Freedom Creek – all blues, all day
May 26, 2012 3:18:15 PM
BY JAN SWOOPE
jswoope@cdispatch.com
Jan Swoope is the Lifestyles Editor for The Commercial Dispatch.
Read more: http://www.cdispatch.com/lifestyles/article.asp?aid=17238#ixzz1w5QiFxmN
Ten years ago, Rick Asherson got his first taste of Willie King’s Freedom Creek Festival, that down-home celebration held in a field behind King’s humble home in rural Pickens County, Alabama. There, by a cinderblock-and-plank stage under trees strung with lights, blues fans doused in bug spray and sun screen camped in lawn chairs and danced in the dirt when the spirit moved.
For Asherson, a native of London, England, it proved to be an epiphany. A decade later, and three years after King’s 2009 death, Asherson is carrying the torch, committed to keeping the event alive. The 2012 Freedom Creek Festival is set for Saturday, June 2, in Aliceville, Ala.
“I first came to Alabama to attend the Freedom Creek Festival in 2002, where I met the late, great Willie King,” Asherson said of the Living Blues magazine Blues Artist of the Year. “The festival was so inspiring — great music, wonderful people, very welcoming, warm and friendly — that I thought to stay a little longer and check things out.”
An accomplished musician, Asherson wound up in the band Willie King and the Liberators, along with his wife, blues artist Debbie Bond. He also performed on and co-produced King’s last two albums.
“Now, I’m inspired to continue the festival as best I can,” he shared, “guided by Willie’s mission to bring great music to a very under-served part of the country and help bring people together of all walks of life, to mix and mingle, as Willie would say, in the heart of the land where the blues was born.”
Lineup
This year’s festival is headlined by music veterans Eddie C. Campbell and Robert “Wolfman” Belfour. Other acts include the Mississippi Nightingales, Clarence Davis, Ms. Johnnie and the Jammers, the Alabama Blues Project Band, Russell Gulley Trio, Big Joe Shelton, Mr. Gip, Mississippi Blues Boys, the Willie Lee Halbert Band.

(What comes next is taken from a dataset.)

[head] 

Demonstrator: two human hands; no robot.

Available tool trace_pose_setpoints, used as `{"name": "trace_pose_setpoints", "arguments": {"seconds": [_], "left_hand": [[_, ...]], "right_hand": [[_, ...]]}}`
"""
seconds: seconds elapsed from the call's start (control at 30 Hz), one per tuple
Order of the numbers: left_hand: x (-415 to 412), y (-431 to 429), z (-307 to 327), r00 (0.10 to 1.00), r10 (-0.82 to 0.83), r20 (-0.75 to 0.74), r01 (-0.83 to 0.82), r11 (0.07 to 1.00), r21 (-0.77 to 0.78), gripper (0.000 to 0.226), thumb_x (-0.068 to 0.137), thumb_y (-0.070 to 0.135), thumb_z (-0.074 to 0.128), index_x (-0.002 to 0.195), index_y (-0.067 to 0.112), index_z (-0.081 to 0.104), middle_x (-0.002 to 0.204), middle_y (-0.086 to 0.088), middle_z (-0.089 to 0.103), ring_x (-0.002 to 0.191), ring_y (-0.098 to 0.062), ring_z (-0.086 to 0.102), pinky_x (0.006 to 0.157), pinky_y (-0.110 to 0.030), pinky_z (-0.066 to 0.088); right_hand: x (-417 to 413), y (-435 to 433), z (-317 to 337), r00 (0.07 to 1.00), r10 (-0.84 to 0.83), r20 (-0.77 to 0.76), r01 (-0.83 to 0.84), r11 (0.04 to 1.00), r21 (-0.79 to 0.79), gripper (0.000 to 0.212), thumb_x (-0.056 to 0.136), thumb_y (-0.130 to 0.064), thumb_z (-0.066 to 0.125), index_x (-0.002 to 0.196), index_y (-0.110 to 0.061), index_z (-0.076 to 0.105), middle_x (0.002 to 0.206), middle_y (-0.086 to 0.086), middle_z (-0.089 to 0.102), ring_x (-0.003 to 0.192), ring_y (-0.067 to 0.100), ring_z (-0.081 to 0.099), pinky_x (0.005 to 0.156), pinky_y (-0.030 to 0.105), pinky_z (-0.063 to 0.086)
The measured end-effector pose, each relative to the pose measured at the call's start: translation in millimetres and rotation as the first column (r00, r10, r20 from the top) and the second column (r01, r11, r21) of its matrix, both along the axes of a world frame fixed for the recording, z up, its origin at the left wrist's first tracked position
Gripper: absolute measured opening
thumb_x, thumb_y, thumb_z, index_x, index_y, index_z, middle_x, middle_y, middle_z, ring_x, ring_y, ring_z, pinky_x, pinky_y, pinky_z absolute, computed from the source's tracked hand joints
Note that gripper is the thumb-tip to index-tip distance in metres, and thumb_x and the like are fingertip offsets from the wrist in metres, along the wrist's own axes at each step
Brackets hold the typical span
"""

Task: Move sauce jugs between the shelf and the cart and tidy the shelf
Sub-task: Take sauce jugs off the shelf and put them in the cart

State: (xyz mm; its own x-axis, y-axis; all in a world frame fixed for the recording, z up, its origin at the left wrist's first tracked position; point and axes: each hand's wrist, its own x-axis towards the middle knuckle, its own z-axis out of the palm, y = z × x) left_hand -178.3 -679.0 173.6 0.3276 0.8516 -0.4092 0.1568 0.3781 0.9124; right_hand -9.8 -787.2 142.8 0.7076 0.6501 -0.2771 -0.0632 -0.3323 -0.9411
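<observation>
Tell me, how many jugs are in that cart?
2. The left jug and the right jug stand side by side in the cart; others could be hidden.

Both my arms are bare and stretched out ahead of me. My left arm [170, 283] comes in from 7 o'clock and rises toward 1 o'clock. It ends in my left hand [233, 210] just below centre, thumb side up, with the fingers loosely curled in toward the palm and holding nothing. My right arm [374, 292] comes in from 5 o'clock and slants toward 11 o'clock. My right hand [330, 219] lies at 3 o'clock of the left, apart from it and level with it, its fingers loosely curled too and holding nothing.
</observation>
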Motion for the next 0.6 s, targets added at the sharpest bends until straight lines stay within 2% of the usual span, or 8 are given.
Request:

Music begins at 11 a.m. and goes “until late” at Cookieman’s Place, Highway 17, 1438 Wilder Circle, in Aliceville. Admission is a suggested donation of $10 to the Rural Members Association, which was founded by King. Camping is free.
Cookieman’s Place offers shade outdoors, and an indoor alternative if weather dictates, the organizer noted. Food will be available at the festival and in nearby Aliceville.
On stage
Both Campbell and Belfour have international reputations, Belfour as an exponent of Mississippi hill country blues, and Campbell as a powerful performer of electric, Chicago-style blues.
“I love coming to the South. I was born in the South,” said Campbell Thursday by phone from his home in Chicago. The former Rooster Blues label artist was born in Duncan, “about 20 miles from Clarksdale.”
The music he’ll bring to Freedom Creek is influenced by a long list of artists he paid his dues with.
“I was Jimmy Lee’s band director for years; I played with Little Walter a lot, and Willie Dixon for about three years,” he cited. “I guess you’d say my music has the feeling of everybody I played with.” That list includes West Point native Howlin’ Wolf.
“I like to make the audience feel at home,” Campbell continued. “When you come out, you come out to have fun and to enjoy yourself, so I always try to entertain people.”
Belfour, born in the small Mississippi community of Red Banks, near Holly Springs, moved to Memphis in 1959, where he eventually made his riff-oriented way to Beale Street and, later, to the Fat Possum recording label. His first album, “What’s Wrong With You,” came out in 2000. His second, “Pushin’ my Luck,” followed in 2003.
Although decidedly uncommercial, Freedom Creek Festival has gained an international reputation, including reviews in the United Kingdom’s “Rhythm and Blues” magazine for the past four years.
Asherson said, “I think it continues Willie’s mission to bring a festival which showcases local musicians alongside internationally-renowned acts — and brings attention to the rich local culture and challenges that exist in the region.”
The festival is made possible by grants from the National Endowment for the Arts and the Alabama State Council on the Arts, with assistance from the Alabama Blues Project.